Dunedin has form here. The Otago Potters Group has been running since the 1960s, and the city has produced more than its share of working ceramicists. The craft has roots in this place, and events like Cups of Calm tap into something that was already in the ground – a familiarity with clay that goes deeper than one afternoon in a community hall.
Dunedin Keeps Asking for This
The Appetite for Creative Doing
Cups of Calm filled up. Not because it was marketed hard or because a celebrity potter was attached to it, but because people in Dunedin keep turning up for events that let them make things. Community print workshops fill their spots. Life drawing sessions at the Dunedin School of Art get waitlisted. Maker markets draw crowds who want to talk to the people behind the stall, not just buy from them.
There’s a pattern here, and it’s worth paying attention to. The city has an appetite for creative participation that outstrips what’s currently on offer. When someone opens a door and says “come make something,” Dunedin walks in.
More Than Watching
Dunedin has galleries. It has theatres, concert venues, a film festival. You can watch people be creative in this city seven nights a week if you want to. But there’s a difference between sitting in an audience and getting clay under your fingernails, and the turnout for events like Cups of Calm suggests people know it.

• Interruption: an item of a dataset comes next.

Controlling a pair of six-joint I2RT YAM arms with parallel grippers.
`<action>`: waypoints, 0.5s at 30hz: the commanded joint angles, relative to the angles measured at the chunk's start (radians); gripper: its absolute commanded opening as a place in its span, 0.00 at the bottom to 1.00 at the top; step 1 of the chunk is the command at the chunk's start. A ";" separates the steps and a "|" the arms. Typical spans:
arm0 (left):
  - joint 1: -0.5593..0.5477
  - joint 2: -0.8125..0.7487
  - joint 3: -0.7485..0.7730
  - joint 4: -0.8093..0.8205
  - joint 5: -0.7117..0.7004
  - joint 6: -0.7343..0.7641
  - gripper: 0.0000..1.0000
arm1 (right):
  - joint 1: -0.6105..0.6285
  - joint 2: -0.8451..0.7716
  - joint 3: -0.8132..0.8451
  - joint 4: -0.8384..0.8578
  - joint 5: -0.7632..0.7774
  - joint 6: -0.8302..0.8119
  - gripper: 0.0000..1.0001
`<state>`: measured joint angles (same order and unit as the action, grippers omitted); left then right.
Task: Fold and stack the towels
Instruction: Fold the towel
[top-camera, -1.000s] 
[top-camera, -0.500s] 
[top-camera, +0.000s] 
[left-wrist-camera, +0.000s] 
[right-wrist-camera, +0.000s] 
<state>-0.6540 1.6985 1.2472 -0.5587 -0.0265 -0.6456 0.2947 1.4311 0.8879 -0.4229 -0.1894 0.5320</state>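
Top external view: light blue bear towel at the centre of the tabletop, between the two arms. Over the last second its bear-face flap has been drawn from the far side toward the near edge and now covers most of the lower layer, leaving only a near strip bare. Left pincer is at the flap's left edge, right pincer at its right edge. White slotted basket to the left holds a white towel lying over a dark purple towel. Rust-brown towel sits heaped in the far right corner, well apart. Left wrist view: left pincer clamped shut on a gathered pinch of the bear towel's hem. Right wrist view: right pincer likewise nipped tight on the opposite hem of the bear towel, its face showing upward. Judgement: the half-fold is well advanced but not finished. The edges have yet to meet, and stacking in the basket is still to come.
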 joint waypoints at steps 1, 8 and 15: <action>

Participation changes the relationship. You stop being a consumer of someone else’s creativity and start being a person who made a wonky cup on a Saturday afternoon. It’s a small shift, but it sticks. The cup sits on your shelf – lopsided, slightly too heavy, glazed in a colour you didn’t choose – and every time you see it, you remember the afternoon you made it. That’s what Cups of Calm was selling, except it wasn’t selling anything at all.
The cups came out of the kiln weeks later – lumpy, uneven, each one unmistakably handmade by someone who’d never done it before. They’re sitting on shelves around Dunedin now, next to proper mugs that do the job better. Nobody uses them for drinking. Everyone keeps them.